Return every line below exactly, leaving nothing out.

------------------------------

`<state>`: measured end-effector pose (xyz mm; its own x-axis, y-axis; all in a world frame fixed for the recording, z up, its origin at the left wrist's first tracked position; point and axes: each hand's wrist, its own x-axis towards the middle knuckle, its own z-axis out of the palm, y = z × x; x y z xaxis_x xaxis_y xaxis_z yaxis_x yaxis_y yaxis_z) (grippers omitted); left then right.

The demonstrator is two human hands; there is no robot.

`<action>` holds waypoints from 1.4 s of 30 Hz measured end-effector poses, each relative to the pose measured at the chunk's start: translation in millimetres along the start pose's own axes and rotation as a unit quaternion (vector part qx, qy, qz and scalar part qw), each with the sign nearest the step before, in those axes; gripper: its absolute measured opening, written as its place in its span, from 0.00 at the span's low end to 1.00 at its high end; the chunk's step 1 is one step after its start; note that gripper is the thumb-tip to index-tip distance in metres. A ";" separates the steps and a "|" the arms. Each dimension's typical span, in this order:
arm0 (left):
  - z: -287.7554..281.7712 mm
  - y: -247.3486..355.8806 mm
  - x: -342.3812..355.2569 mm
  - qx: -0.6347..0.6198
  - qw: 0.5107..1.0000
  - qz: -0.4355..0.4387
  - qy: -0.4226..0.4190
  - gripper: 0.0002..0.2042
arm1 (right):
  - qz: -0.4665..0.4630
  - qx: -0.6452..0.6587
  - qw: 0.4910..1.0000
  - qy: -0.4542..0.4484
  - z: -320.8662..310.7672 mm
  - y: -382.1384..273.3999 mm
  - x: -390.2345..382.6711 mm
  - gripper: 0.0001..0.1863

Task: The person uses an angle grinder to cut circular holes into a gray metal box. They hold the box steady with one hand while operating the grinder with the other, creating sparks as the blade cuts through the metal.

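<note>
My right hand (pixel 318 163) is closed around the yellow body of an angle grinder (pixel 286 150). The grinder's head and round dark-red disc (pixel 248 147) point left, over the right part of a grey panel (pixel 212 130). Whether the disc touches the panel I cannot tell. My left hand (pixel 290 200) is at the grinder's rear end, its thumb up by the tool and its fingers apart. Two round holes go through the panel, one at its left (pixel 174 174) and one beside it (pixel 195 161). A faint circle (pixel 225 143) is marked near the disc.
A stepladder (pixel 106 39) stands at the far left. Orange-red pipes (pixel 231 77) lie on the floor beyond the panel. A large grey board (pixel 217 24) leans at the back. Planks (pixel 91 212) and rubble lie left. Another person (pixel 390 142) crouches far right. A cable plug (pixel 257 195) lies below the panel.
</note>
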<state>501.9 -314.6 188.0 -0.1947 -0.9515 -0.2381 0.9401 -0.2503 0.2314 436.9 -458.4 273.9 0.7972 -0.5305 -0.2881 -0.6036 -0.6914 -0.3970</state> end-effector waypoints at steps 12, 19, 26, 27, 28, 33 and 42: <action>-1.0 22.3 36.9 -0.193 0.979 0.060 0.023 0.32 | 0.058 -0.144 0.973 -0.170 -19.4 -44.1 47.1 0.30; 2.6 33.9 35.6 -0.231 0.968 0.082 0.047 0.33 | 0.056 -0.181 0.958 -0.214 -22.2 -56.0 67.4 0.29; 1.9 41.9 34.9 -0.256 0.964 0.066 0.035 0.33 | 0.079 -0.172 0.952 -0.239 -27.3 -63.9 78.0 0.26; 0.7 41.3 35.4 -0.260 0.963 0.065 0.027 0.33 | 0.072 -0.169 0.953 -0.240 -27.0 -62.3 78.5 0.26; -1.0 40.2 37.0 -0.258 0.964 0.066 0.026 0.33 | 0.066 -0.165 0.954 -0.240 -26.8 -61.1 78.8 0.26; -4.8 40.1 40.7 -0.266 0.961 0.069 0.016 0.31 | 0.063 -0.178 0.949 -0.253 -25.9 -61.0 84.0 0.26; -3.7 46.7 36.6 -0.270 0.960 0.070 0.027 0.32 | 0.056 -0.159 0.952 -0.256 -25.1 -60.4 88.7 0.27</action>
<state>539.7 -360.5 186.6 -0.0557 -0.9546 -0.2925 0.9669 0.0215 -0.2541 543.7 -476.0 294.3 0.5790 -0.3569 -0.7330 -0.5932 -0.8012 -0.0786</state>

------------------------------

OUTPUT BELOW
`<state>`: measured end-effector pose (xyz mm; its own x-axis, y-axis; all in a world frame fixed for the recording, z up, its origin at the left wrist's first tracked position; point and axes: each hand's wrist, its own x-axis towards the middle knuckle, its own z-axis out of the palm, y = z × x; x y z xaxis_x xaxis_y xaxis_z yaxis_x yaxis_y yaxis_z) (grippers omitted); left then right.

The demonstrator is two human hands; there is no robot.

`<action>` holds waypoints from 1.4 s of 30 Hz measured end-effector poses, each relative to the pose measured at the chunk's start: translation in millimetres along the start pose's own axes and rotation as a unit quaternion (vector part qx, qy, qz and scalar part qw), each with the sign nearest the step before, in those axes; gripper: its absolute measured opening, written as its place in its span, from 0.00 at the span's low end to 1.00 at its high end; the chunk's step 1 is one step after its start; note that gripper is the thumb-tip to index-tip distance in metres. A ";" separates the steps and a "|" the arms. Each dimension's typical span, in this order:
arm0 (left):
  - z: -287.7554..281.7712 mm
  - y: -247.3486..355.8806 mm
  - x: -342.3812..355.2569 mm
  - qx: -0.6347..0.6198
  - qw: 0.5107..1.0000
  - qz: -0.4355..0.4387
  - qy: -0.4226..0.4190
  - gripper: 0.0002..0.2042
arm1 (right):
  - qz: -0.4665..0.4630
  - qx: -0.6452..0.6587
  - qw: 0.4910..1.0000
  - qy: -0.4542..0.4484
  - z: -320.8662..310.7672 mm
  - y: -382.1384..273.3999 mm
  - x: -390.2345..382.6711 mm
  - gripper: 0.0001..0.1863

Task: The person uses an angle grinder to cut circular holes into a gray metal box. They hold the box steady with one hand while operating the grinder with the other, creating sparks as the blade cuts through the metal.

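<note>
My right hand (pixel 318 163) is closed around the yellow body of an angle grinder (pixel 286 150). The grinder's head and round dark-red disc (pixel 248 147) point left, over the right part of a grey panel (pixel 212 130). Whether the disc touches the panel I cannot tell. My left hand (pixel 290 200) is at the grinder's rear end, its thumb up by the tool and its fingers apart. Two round holes go through the panel, one at its left (pixel 174 174) and one beside it (pixel 195 161). A faint circle (pixel 225 143) is marked near the disc.
A stepladder (pixel 106 39) stands at the far left. Orange-red pipes (pixel 231 77) lie on the floor beyond the panel. A large grey board (pixel 217 24) leans at the back. Planks (pixel 91 212) and rubble lie left. Another person (pixel 390 142) crouches far right. A cable plug (pixel 257 195) lies below the panel.
</note>
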<state>501.9 -314.6 188.0 -0.1947 -0.9515 -0.2381 0.9401 -0.2503 0.2314 436.9 -458.4 273.9 0.7972 -0.5305 -0.2881 -0.6036 -0.6914 -0.3970</state> end-effector waypoints at steps 12, 19, 26, 27, 28, 33 and 42: <action>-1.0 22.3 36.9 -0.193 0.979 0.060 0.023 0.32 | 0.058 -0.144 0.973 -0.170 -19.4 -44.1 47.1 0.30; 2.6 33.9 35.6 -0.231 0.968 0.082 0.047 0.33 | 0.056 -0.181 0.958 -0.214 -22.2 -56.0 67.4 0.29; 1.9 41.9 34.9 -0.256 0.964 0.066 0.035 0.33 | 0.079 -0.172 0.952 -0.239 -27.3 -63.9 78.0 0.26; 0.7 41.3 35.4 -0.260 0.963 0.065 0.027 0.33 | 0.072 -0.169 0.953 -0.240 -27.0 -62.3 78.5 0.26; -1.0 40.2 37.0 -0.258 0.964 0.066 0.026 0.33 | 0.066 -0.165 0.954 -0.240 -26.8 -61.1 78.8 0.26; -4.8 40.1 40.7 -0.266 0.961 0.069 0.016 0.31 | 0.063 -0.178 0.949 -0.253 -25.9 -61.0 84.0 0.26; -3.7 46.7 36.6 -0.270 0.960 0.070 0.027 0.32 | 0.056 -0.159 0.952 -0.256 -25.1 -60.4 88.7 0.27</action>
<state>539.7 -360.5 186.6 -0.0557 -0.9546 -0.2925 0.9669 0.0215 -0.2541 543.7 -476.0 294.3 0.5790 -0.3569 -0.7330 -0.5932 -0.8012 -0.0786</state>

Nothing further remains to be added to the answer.